◆ Work item
Could you write out every record below exactly, leaving out any pictures?

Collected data
*** Block opens ***
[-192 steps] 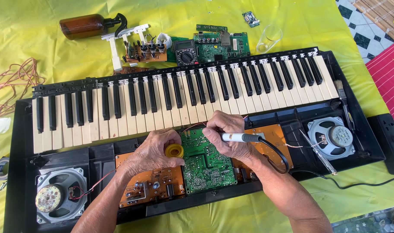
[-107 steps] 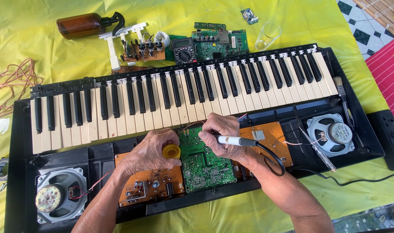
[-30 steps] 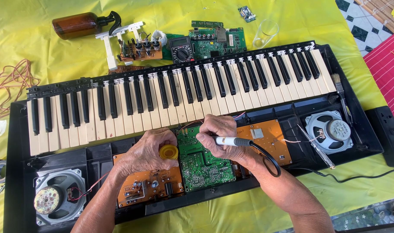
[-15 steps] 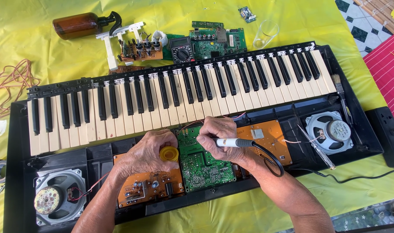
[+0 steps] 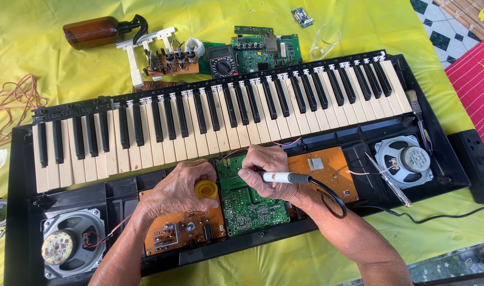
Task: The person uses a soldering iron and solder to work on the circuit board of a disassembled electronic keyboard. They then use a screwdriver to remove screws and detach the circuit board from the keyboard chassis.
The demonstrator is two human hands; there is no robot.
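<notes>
Green circuit board (image 5: pixel 248 204), set in the opened black keyboard case (image 5: pixel 19 175) just below centre frame, long axis running from the keys toward the lower edge; its upper end is directly under both hands, its lower part bare. Keyboard fills the middle of the frame, tilted so its right end sits higher, key row (image 5: pixel 210 119) across the upper half, open electronics bay below it. Counter under a yellow cloth (image 5: pixel 41 63); red striped mat at far right edge, tiled floor in the upper right corner. In the bay: a speaker (image 5: pixel 403 159) at right, a second speaker (image 5: pixel 67 246) at lower left, orange boards either side of the green one. Right hand (image 5: pixel 268 169) is the nearer to the work, closed around a soldering iron (image 5: pixel 281 177); handle lies roughly level, tip end pointing left to the green board's upper edge, black cord looping off right. The tip itself is hidden by fingers. Left hand (image 5: pixel 181 185) rests on the left orange board (image 5: pixel 181 230), fingers curled on a small yellow spool (image 5: pixel 206 189) touching the green board's left margin. Loose items along the top of frame: brown bottle (image 5: pixel 96 30), multimeter (image 5: pixel 222 61), spare green boards, clear glass (image 5: pixel 325 39). Orange wire tangle at left edge.
</notes>
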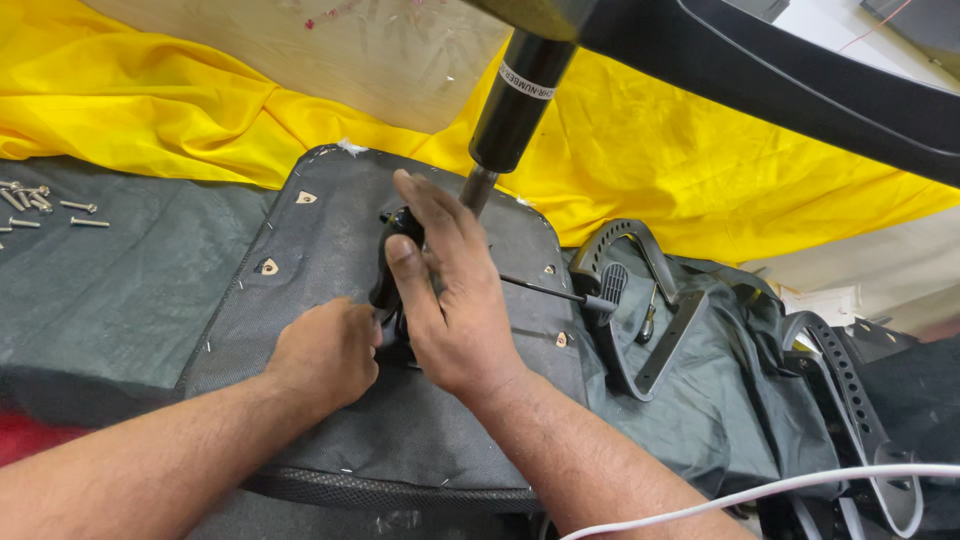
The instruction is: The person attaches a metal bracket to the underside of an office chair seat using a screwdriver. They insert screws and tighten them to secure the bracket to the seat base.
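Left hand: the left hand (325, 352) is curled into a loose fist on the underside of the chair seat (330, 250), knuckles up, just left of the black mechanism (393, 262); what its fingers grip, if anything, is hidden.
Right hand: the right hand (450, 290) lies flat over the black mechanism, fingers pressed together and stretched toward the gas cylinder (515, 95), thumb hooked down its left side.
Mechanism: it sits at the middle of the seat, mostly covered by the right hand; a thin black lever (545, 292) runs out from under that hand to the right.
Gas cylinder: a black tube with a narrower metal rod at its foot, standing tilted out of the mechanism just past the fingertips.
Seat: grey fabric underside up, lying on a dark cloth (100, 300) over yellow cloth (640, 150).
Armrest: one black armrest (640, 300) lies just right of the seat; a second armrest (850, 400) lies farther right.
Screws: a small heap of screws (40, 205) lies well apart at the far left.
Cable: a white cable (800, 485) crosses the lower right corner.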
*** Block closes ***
◆ Response to the exercise
[-192 steps] 
[-107 steps] 
[-30 steps] 
[-15 steps] 
[+0 steps] 
Task: The person uses a soldering iron and solder to work on the circuit board of a disassembled electronic keyboard. They then use a screwdriver to remove screws and detach the circuit board from the keyboard chassis.
The demonstrator is two human hands; there is no robot.
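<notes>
Green circuit board (image 5: pixel 248 204), set in the opened black keyboard case (image 5: pixel 19 175) just below centre frame, long axis running from the keys toward the lower edge; its upper end is directly under both hands, its lower part bare. Keyboard fills the middle of the frame, tilted so its right end sits higher, key row (image 5: pixel 210 119) across the upper half, open electronics bay below it. Counter under a yellow cloth (image 5: pixel 41 63); red striped mat at far right edge, tiled floor in the upper right corner. In the bay: a speaker (image 5: pixel 403 159) at right, a second speaker (image 5: pixel 67 246) at lower left, orange boards either side of the green one. Right hand (image 5: pixel 268 169) is the nearer to the work, closed around a soldering iron (image 5: pixel 281 177); handle lies roughly level, tip end pointing left to the green board's upper edge, black cord looping off right. The tip itself is hidden by fingers. Left hand (image 5: pixel 181 185) rests on the left orange board (image 5: pixel 181 230), fingers curled on a small yellow spool (image 5: pixel 206 189) touching the green board's left margin. Loose items along the top of frame: brown bottle (image 5: pixel 96 30), multimeter (image 5: pixel 222 61), spare green boards, clear glass (image 5: pixel 325 39). Orange wire tangle at left edge.
</notes>
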The instruction is: The person attaches a metal bracket to the underside of an office chair seat using a screwdriver. They insert screws and tighten them to secure the bracket to the seat base.
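Left hand: the left hand (325, 352) is curled into a loose fist on the underside of the chair seat (330, 250), knuckles up, just left of the black mechanism (393, 262); what its fingers grip, if anything, is hidden.
Right hand: the right hand (450, 290) lies flat over the black mechanism, fingers pressed together and stretched toward the gas cylinder (515, 95), thumb hooked down its left side.
Mechanism: it sits at the middle of the seat, mostly covered by the right hand; a thin black lever (545, 292) runs out from under that hand to the right.
Gas cylinder: a black tube with a narrower metal rod at its foot, standing tilted out of the mechanism just past the fingertips.
Seat: grey fabric underside up, lying on a dark cloth (100, 300) over yellow cloth (640, 150).
Armrest: one black armrest (640, 300) lies just right of the seat; a second armrest (850, 400) lies farther right.
Screws: a small heap of screws (40, 205) lies well apart at the far left.
Cable: a white cable (800, 485) crosses the lower right corner.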

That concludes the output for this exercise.